**How to complete this task**
Note every line in the entries that contains the string "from", and copy it.

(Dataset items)
####################

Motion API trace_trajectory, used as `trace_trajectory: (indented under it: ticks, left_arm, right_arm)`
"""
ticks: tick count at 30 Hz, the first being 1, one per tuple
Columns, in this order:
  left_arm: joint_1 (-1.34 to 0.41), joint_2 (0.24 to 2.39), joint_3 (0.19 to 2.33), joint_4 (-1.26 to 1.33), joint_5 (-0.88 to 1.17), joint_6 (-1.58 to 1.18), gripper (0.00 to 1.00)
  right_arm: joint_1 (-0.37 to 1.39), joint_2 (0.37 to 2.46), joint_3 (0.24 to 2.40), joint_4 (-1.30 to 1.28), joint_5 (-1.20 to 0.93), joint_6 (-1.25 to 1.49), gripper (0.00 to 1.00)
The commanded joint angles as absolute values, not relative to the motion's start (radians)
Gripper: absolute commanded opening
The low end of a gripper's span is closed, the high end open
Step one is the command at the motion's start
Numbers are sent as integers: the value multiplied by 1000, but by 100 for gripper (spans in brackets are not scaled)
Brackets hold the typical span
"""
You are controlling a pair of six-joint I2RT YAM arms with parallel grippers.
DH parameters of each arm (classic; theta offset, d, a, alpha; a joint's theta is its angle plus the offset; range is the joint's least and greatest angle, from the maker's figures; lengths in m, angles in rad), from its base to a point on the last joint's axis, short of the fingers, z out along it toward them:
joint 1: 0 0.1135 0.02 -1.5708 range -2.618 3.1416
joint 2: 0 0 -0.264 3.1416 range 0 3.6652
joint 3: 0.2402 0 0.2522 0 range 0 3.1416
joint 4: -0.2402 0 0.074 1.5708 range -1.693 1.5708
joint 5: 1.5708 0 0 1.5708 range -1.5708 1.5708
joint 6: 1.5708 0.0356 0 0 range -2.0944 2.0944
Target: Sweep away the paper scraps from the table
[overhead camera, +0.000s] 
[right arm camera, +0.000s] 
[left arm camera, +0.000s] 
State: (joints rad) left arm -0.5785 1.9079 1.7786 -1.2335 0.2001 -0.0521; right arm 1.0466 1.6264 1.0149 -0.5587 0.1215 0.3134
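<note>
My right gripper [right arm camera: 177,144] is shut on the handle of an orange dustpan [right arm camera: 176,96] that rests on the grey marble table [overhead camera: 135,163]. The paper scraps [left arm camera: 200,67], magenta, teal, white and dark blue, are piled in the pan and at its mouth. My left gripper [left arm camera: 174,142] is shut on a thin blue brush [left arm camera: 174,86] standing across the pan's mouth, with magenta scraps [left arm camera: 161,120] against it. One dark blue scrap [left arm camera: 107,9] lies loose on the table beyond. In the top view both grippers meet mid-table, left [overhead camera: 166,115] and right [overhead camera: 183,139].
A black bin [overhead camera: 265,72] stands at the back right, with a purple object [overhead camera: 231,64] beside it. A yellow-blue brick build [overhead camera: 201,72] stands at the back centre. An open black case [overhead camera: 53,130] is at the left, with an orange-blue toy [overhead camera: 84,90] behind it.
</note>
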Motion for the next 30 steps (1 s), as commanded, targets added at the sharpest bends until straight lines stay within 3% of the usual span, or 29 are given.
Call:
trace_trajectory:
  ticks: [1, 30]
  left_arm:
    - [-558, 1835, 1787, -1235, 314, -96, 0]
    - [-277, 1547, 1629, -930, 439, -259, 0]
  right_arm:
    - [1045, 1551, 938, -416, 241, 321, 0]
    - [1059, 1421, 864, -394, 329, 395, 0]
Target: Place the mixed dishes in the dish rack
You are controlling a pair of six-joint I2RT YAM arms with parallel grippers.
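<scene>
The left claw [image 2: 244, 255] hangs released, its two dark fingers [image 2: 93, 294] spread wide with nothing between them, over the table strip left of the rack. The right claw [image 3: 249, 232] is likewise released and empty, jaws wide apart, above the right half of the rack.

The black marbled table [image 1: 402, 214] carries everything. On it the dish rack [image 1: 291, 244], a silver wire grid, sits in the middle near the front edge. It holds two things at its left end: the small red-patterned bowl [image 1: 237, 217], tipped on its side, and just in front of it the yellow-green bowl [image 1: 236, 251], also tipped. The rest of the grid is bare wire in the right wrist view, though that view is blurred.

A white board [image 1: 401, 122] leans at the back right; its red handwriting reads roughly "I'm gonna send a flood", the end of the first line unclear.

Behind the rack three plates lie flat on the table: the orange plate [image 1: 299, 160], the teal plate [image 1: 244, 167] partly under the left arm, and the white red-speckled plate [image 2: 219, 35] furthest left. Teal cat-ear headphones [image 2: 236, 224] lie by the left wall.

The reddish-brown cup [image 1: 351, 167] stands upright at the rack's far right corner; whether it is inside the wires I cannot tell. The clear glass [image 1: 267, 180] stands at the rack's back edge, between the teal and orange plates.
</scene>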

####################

**Response**
DH parameters of each arm (classic; theta offset, d, a, alpha; a joint's theta is its angle plus the offset; range is the joint's least and greatest angle, from the maker's figures; lengths in m, angles in rad), from its base to a point on the last joint's axis, short of the fingers, z out along it toward them:
Target: Sweep away the paper scraps from the table

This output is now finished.